• Exercise goal: The task calls for each record to be given again exactly.

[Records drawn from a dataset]
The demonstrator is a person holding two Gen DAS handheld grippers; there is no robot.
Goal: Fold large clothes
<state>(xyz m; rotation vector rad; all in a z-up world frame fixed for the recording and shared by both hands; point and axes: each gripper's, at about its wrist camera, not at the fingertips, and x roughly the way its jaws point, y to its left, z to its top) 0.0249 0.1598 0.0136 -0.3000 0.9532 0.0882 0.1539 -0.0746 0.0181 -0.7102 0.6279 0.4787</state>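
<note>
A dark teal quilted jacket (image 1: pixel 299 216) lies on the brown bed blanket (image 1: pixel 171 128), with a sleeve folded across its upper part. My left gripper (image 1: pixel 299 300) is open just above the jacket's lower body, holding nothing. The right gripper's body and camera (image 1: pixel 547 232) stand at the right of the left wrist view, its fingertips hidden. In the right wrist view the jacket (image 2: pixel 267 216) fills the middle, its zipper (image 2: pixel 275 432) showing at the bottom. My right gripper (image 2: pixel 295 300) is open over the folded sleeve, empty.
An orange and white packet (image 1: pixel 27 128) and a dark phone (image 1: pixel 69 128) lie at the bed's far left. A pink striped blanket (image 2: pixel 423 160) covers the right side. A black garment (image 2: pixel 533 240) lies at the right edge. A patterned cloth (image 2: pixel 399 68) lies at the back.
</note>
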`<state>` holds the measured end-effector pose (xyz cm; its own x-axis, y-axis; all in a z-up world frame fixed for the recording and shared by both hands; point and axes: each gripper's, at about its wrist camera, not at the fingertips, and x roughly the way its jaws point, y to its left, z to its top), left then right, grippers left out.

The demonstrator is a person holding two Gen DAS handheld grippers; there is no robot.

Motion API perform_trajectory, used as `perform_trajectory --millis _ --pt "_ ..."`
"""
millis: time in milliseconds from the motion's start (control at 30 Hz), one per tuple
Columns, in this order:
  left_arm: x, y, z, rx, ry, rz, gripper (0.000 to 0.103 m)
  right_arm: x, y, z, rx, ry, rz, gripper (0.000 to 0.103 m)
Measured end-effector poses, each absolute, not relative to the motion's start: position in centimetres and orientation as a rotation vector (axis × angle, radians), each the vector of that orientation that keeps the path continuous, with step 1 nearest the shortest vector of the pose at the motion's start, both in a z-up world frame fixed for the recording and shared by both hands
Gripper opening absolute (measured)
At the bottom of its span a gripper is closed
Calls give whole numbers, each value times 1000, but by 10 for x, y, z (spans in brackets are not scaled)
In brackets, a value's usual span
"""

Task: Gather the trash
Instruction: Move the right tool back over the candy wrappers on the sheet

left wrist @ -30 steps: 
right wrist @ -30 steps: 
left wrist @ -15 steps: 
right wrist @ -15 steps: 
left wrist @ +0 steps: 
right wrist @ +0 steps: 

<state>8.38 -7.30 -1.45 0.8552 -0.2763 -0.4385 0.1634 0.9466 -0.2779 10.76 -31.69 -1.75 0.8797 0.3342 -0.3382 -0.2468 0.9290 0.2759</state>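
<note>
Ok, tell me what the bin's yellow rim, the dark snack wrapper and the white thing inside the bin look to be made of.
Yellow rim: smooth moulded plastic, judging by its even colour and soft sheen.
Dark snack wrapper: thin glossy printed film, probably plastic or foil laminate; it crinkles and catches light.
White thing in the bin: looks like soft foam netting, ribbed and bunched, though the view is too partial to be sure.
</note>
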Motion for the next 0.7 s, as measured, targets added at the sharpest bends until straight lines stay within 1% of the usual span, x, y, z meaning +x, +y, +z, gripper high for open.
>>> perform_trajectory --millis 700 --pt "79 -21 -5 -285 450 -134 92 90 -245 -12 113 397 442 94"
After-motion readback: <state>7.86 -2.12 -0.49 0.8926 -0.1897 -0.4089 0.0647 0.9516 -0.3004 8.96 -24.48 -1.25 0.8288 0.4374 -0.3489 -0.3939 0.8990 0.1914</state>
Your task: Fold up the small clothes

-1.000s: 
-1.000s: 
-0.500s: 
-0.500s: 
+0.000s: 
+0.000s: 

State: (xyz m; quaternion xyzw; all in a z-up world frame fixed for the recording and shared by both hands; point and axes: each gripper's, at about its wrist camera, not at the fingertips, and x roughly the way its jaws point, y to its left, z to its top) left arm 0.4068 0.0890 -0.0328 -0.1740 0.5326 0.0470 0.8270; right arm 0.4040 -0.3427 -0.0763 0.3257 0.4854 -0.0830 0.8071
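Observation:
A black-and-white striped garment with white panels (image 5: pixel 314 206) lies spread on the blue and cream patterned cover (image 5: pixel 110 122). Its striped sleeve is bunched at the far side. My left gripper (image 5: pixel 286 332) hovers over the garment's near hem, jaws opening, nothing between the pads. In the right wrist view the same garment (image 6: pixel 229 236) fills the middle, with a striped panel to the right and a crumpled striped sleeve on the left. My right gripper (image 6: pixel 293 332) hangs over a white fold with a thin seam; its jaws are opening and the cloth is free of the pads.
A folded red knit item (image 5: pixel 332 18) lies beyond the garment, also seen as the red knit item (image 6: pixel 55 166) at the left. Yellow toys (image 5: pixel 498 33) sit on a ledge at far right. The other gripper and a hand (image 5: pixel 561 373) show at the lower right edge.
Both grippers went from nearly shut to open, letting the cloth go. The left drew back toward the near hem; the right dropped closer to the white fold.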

• Expected answer:
The demonstrator is a person holding two Gen DAS handheld grippers; there is no robot.
Goal: Fold large clothes
<state>(xyz m; rotation vector rad; all in a z-up world frame fixed for the recording and shared by both hands; point and axes: each gripper's, at about its wrist camera, not at the fingertips, and x roughly the way its jaws point, y to its left, z to its top) 0.0249 0.1598 0.0136 -0.3000 0.9532 0.0882 0.1539 -0.0746 0.0181 -0.7102 0.6279 0.4787</state>
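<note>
A dark teal quilted jacket (image 1: pixel 299 216) lies on the brown bed blanket (image 1: pixel 171 128), with a sleeve folded across its upper part. My left gripper (image 1: pixel 299 300) is open just above the jacket's lower body, holding nothing. The right gripper's body and camera (image 1: pixel 547 232) stand at the right of the left wrist view, its fingertips hidden. In the right wrist view the jacket (image 2: pixel 267 216) fills the middle, its zipper (image 2: pixel 275 432) showing at the bottom. My right gripper (image 2: pixel 295 300) is open over the folded sleeve, empty.
An orange and white packet (image 1: pixel 27 128) and a dark phone (image 1: pixel 69 128) lie at the bed's far left. A pink striped blanket (image 2: pixel 423 160) covers the right side. A black garment (image 2: pixel 533 240) lies at the right edge. A patterned cloth (image 2: pixel 399 68) lies at the back.
</note>
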`<state>` holds the measured end-effector pose (xyz cm; its own x-axis, y-axis; all in a z-up world frame fixed for the recording and shared by both hands; point and axes: each gripper's, at about its wrist camera, not at the fingertips, and x roughly the way its jaws point, y to its left, z to its top), left then right, grippers left out.

The demonstrator is a person holding two Gen DAS handheld grippers; there is no robot.

Motion API perform_trajectory, used as `perform_trajectory --millis _ --pt "_ ..."`
"""
millis: time in milliseconds from the motion's start (control at 30 Hz), one per tuple
Columns, in this order:
  left_arm: x, y, z, rx, ry, rz, gripper (0.000 to 0.103 m)
  right_arm: x, y, z, rx, ry, rz, gripper (0.000 to 0.103 m)
Measured end-effector poses, each absolute, not relative to the motion's start: position in centimetres and orientation as a rotation vector (axis × angle, radians), each the vector of that orientation that keeps the path continuous, with step 1 nearest the shortest vector of the pose at the motion's start, both in a z-up world frame fixed for the recording and shared by both hands
Gripper opening absolute (measured)
At the bottom of its span a gripper is closed
Calls give whole numbers, each value times 1000, but by 10 for x, y, z (spans in brackets are not scaled)
In brackets, a value's usual span
"""

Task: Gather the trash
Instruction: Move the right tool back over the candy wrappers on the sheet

left wrist @ -30 steps: 
right wrist @ -30 steps: 
left wrist @ -15 steps: 
right wrist @ -15 steps: 
left wrist @ +0 steps: 
right wrist @ +0 steps: 

<state>8.38 -7.30 -1.45 0.8552 -0.2763 -0.4385 0.1634 0.9466 -0.2779 10.76 -31.69 -1.75 0.8797 0.3342 -0.3382 -0.2468 0.9290 0.2759</state>
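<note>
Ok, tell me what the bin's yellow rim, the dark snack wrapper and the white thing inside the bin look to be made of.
Yellow rim: smooth moulded plastic, judging by its even colour and soft sheen.
Dark snack wrapper: thin glossy printed film, probably plastic or foil laminate; it crinkles and catches light.
White thing in the bin: looks like soft foam netting, ribbed and bunched, though the view is too partial to be sure.
</note>
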Motion for the next 0.7 s, as measured, targets added at the sharpest bends until straight lines stay within 1% of the usual span, x, y, z meaning +x, +y, +z, gripper high for open.
>>> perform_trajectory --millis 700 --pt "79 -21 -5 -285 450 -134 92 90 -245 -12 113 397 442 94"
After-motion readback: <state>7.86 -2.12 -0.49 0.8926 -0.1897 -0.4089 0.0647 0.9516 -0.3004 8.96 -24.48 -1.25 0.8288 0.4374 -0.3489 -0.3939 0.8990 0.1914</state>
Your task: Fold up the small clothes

-1.000s: 
-1.000s: 
-0.500s: 
-0.500s: 
+0.000s: 
+0.000s: 

State: (xyz m; quaternion xyzw; all in a z-up world frame fixed for the recording and shared by both hands; point and axes: each gripper's, at about its wrist camera, not at the fingertips, and x roughly the way its jaws point, y to its left, z to its top) left arm 0.4068 0.0890 -0.0328 -0.1740 0.5326 0.0470 0.8270; right arm 0.4040 -0.3427 -0.0763 0.3257 0.4854 -0.0830 0.8071
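Observation:
A black-and-white striped garment with white panels (image 5: pixel 314 206) lies spread on the blue and cream patterned cover (image 5: pixel 110 122). Its striped sleeve is bunched at the far side. My left gripper (image 5: pixel 286 332) hovers over the garment's near hem, jaws opening, nothing between the pads. In the right wrist view the same garment (image 6: pixel 229 236) fills the middle, with a striped panel to the right and a crumpled striped sleeve on the left. My right gripper (image 6: pixel 293 332) hangs over a white fold with a thin seam; its jaws are opening and the cloth is free of the pads.
A folded red knit item (image 5: pixel 332 18) lies beyond the garment, also seen as the red knit item (image 6: pixel 55 166) at the left. Yellow toys (image 5: pixel 498 33) sit on a ledge at far right. The other gripper and a hand (image 5: pixel 561 373) show at the lower right edge.
Both grippers went from nearly shut to open, letting the cloth go. The left drew back toward the near hem; the right dropped closer to the white fold.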

The exercise has now been completed.